Finally, we'll run workshops from each member's favorite area. Wow, it will be fun and exciting! I'm asked to run a "watercolour painting for figures" workshop ʚ(ˆ◡ˆ)ɞ. I hope we will have a good time! 
Friends, Happy, Happy Painting in 2013!!


Tuesday, December 18, 2012

1)Decide to Be Happy 2) For Ameican Friends

Hi, Friends, Christmas is just around the corner. Have you finished up shopping? 

The news from Connecticut tore my heart, too. I lost word. Language is too cheap to say something ..., but I keep praying for you with all my heart. I'd send my condolences and prayers for all American friends and involved people.
These days, I'm sending cards. In cards or emails, I quote the favorite poem "Decide to Be Happy" written by Robert Muller (1923-2010, Assistant Secretary General to UN). 
I'd live like this poem.
Decide to be happy
Render others happy
Proclaim your joy
Love passionately your miraculous life
Do not listen to promises
Do not wait for a better world
Be grateful for every moment of life
Switch on and keep on the positive buttons in yourself, 
those marked
positive thinking,
Pray and thank God every day
Meditate - smile - laugh
whistle - sing - dance
Look with fascination at everything
Fill your lungs and heart with liberty
Be yourself fully and immensely
Act like a King or Queen unto Death
Feel God in your body, mind, heart, and soul
and be convinced of eternal life and resurrection.
A dear friend gave me this poem ages ago. The poem always stayed with me at a tough time.
Today, people often call me, "a happy person" on streets.
Yes, I always laugh, smile, dance, sing, whistle, while sketching, even though I have the difficulty in moving and an ongoing medical treatment. I always sketch anyone. Oh, in my eyes, everyone is so precious and beautiful. 
I heartily hope 2013 will be a wonderful year for you, readers. 

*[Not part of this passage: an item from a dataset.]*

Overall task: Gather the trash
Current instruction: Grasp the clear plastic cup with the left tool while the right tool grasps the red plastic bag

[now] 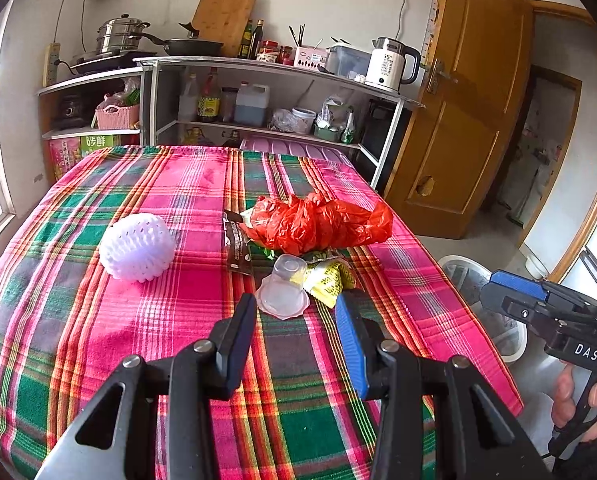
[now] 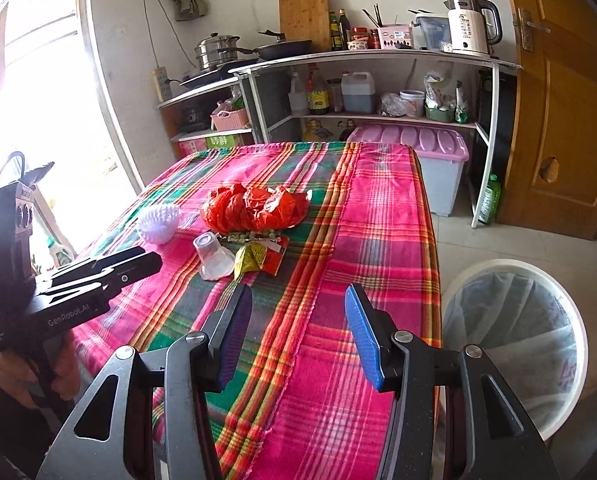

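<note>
Plaid cloth in pink, green and orange covers the worktop (image 1: 146,360) where the rubbish waits: a crumpled red plastic bag (image 1: 318,224), a white foam fruit net (image 1: 136,246) off to its left, and, nearest the person, an upturned clear plastic cup (image 1: 284,290) touching a yellow wrapper (image 1: 328,280) and a brown wrapper (image 1: 236,246). The left tool (image 1: 296,312) hovers just short of the cup, jaws apart and empty; the right tool (image 2: 298,304) hangs over bare cloth, likewise apart with nothing between its pads. The cup looks the likely first pick. Taking it well probably means closing on its narrower upturned base rather than the flared rim, and gently, since thin plastic buckles and may skid on cloth. Only the right wrist view shows the lined white bin (image 2: 514,344) whole, on the floor just beside the worktop's right edge; the left wrist view catches merely its rim, but shows the brown wrapper plainly.
</note>
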Tool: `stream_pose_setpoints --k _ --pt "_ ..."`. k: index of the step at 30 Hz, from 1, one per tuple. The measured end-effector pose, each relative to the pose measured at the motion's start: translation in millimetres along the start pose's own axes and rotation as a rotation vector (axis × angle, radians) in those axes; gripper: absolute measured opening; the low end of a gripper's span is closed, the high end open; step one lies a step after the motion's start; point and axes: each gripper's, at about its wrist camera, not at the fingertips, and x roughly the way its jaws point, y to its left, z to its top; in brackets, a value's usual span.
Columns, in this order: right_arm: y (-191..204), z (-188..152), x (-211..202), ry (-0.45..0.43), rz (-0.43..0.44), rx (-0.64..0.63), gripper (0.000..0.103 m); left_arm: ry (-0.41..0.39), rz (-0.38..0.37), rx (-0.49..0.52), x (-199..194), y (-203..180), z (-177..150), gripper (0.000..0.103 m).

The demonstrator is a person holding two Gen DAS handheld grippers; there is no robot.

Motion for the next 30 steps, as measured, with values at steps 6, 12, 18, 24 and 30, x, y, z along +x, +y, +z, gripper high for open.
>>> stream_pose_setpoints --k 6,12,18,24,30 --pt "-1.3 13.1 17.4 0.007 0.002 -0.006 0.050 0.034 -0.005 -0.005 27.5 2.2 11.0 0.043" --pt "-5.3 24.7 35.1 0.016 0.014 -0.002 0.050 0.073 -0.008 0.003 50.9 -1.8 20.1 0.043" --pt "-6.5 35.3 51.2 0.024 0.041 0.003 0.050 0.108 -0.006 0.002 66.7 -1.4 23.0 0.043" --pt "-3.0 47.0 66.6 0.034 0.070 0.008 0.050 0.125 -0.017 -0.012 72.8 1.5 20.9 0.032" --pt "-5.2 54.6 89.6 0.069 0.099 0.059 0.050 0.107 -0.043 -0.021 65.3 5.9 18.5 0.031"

... and lastly, Friends, Happy Painting!


Monday, December 10, 2012

Work Floats In Washes

Hi, Friends, how have you been? Thank you for your many encouragements. The Immigrant Women Speakout, too, appreciates your warm cheers.
This week, I'll chat over watercolour washes or wet in wet.
Now, I've got on a publishing project, doing many experiments on washes in order to create a "mood" for the illustration. I've decided to use lots of washes for the project. As if my colour roughs were floating in washes. Does it make sense? (NOTE: "Colour rough" is the part of the process of picture book illustration.)

Washes and wet in wet are very the beauty of watercolour, I believe. Below, a salt technique.
In order to enjoy washes, it's vital to be bald and brave in watercolour. These tips are from my experiences. They sound simple and look like common sense or old cliches. But sometimes, it's not easy to carry them out.

>>> "Mental" elements 
1) Do it today, right now!
If inspiration comes up, it's time to take an action.
Never make it later. Darrrling, just do it, now!
2) The Fates loves the brave & bald.
Forget everything.
Particularly, leave high expectations behind you.
3) Enjoy any result.
Paradox. Plan well, but have fun in an unexpected process and an interesting outcome.

For example, a salt wash gave me an image of snow. On the same day, I made this Japanese new years card (*a next year is a snake year according to Japanese "eto," zodiac animal calender.)  The process thrilled me so much. I wonder what if sugarʚ(ˆ◡ˆ)ɞ? Has anyone tried it?

>>> "Physical" elements
1) Make rich, thick, plenty of paint like your favorite soup!
Not wise to add paint once started a job. 
Remember, also always watercolour paint goes 1 or 2 "tones back" when it gets dried.
2) Bigger, Longer, Stronger.
... I mean a size of brushesʚ(ˆ◡ˆ)ɞ. Find your favorite sizes.
My round brushes are #16, #20. #12 is the smallest one.
I have another bigger round brush and a flat, hake, --- it looks like a wall paint brush!
3) Papers are as above. 
Find your favourite papers. The thicker, the better. At least, 300 lb.
Know well about paper.
eg) When does it get dry? How does it get dry -- weather, humidity, hand-dryer? When does it hold paints fully? ( = does not accept paint any more).

>>>"Technical" elements
1) Control of water!
2) Do quick job!
Learn "timing," "amount of water/paint," "balance of colours" in composition. 
3) Don't tamper it too much!
Once, touch it or put colour, that's all. Full stop.
(*Partially, technically possible to do "step backward." However, most cases come up ugly or lose lively images. I'll start it again. Actually a fresh start saves time and stress free. So, plan well and enjoy "happy accidents.") 
4) Try any idea and have fun.
All outcome is precious work. It's never a mess nor a mistake. I keep all paintings for references and learn lots. In addition, without drawing skills, any attempt will never be achieved even in washes. I keep sketching anything interests me.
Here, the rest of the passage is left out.